Exercise objective =>
Line by line, check the data for the string "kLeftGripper" and state how many lines have it, nothing more.
▶
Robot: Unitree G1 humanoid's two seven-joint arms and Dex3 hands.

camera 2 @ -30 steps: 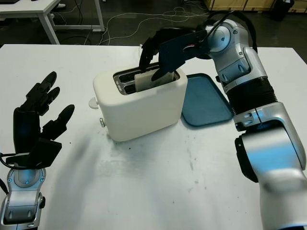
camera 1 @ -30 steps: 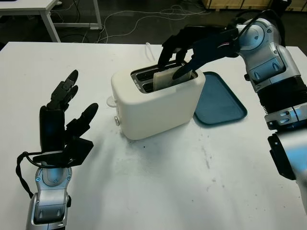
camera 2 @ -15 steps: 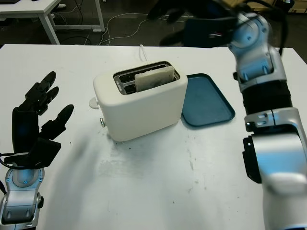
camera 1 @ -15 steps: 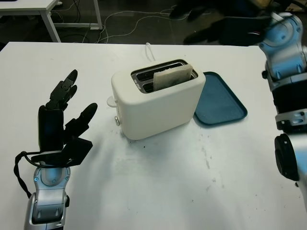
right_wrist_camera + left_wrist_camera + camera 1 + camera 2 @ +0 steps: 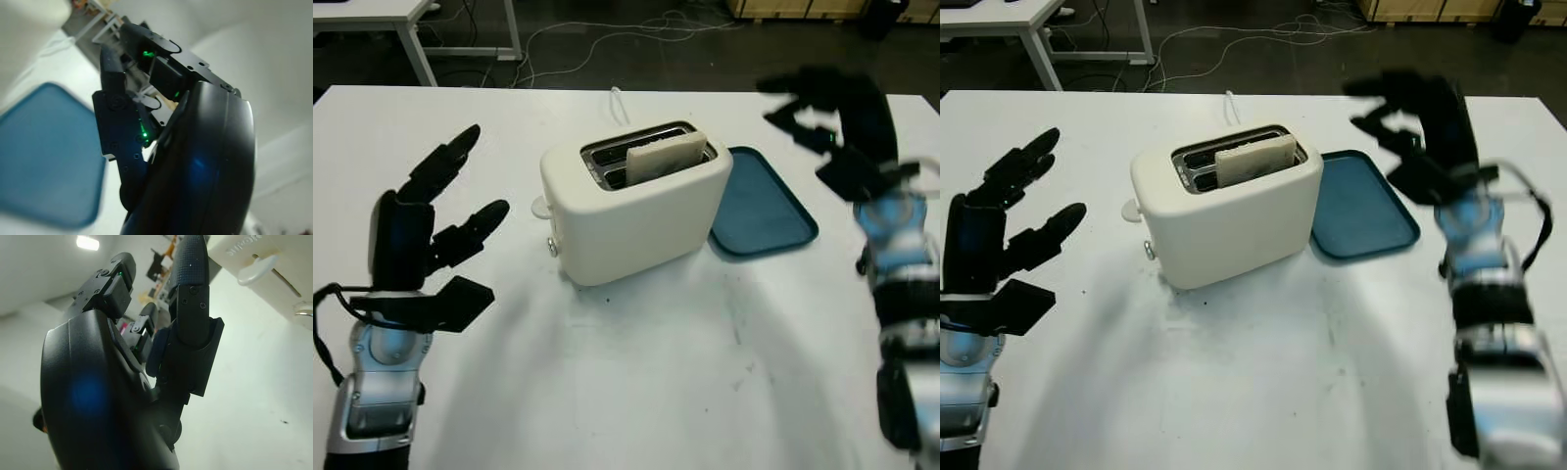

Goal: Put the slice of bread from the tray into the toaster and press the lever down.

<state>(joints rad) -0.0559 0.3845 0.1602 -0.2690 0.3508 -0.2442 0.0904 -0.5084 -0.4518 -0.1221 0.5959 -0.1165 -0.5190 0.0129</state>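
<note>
Standing in toaster slot: bread; both hands empty, right hand above tray.

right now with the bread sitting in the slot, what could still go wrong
The slice of bread stands proud of the toaster and leans across its slot, so it might jam when the lever goes down. The toaster sits loose on the table, so a hard press could tip or slide it toward the blue tray. The left hand, open beside the lever end, may slip off that small tab. The right hand is open above the tray.
</note>
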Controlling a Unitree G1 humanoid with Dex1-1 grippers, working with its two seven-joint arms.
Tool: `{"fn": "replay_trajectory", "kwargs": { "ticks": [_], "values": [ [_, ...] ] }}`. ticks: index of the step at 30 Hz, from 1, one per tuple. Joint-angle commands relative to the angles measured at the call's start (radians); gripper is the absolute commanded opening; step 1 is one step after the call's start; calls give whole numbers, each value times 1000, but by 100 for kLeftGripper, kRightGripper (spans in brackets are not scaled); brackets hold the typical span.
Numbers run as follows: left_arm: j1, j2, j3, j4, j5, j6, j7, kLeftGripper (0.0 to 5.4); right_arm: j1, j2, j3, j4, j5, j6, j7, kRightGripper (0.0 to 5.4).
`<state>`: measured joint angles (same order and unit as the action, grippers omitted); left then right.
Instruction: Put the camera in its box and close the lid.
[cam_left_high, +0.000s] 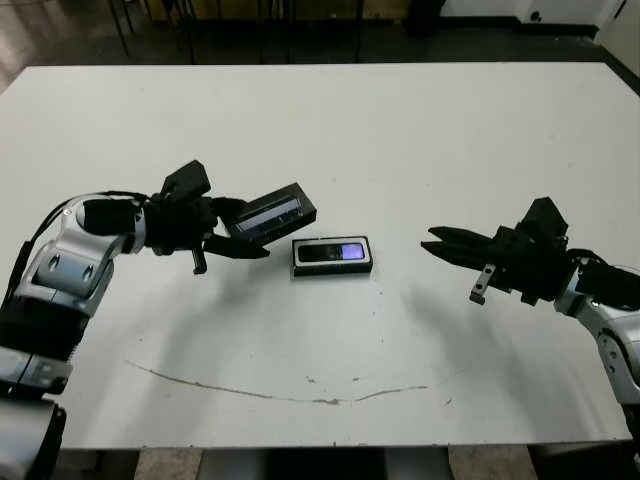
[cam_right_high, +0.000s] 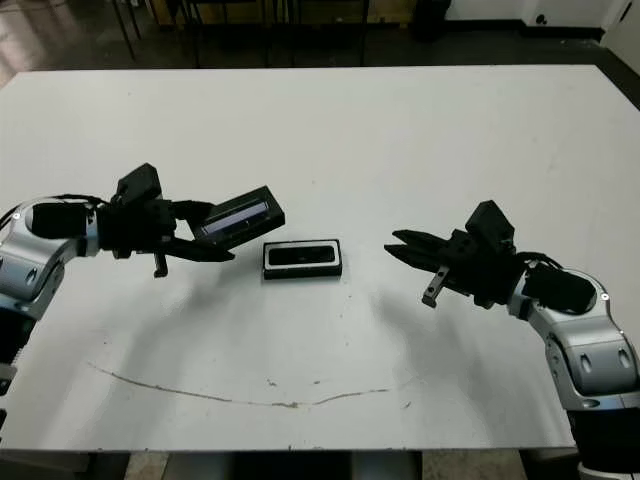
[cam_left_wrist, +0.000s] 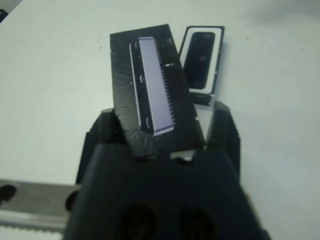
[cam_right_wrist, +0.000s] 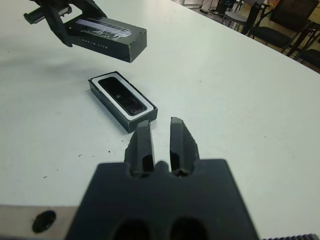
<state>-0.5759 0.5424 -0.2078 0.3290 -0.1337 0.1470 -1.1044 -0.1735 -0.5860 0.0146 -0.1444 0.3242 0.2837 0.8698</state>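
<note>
Head views: the left gripper (cam_left_high: 235, 240) is holding the lid (cam_left_high: 272, 212) by one end, its fingers closed on it, so that the lid is hanging tilted above the surface (cam_left_high: 330, 130), just left of and slightly behind the box (cam_left_high: 333, 256). The box is lying flat near the middle of the surface, and the camera (cam_left_high: 335, 252) is sitting inside it, its small purplish screen glowing. The right gripper (cam_left_high: 445, 243) is hovering well to the right of the box, its fingers pointing toward it, nearly together and holding nothing. A thin brownish mark (cam_left_high: 290, 395) is running across the near part of the surface.

Left wrist view: the lid is reaching out from between the two fingers (cam_left_wrist: 106, 131), its pale window strip facing up; the box with the camera in it is lying just beyond the lid's far end.

Right wrist view: the two fingers (cam_right_wrist: 144, 145) are standing close together with a narrow gap and nothing between them. The box is lying uncovered on the surface beyond the fingertips, and the lid is hanging above and behind it in the other gripper.
</note>
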Motion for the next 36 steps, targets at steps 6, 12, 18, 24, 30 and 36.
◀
Exercise result =>
2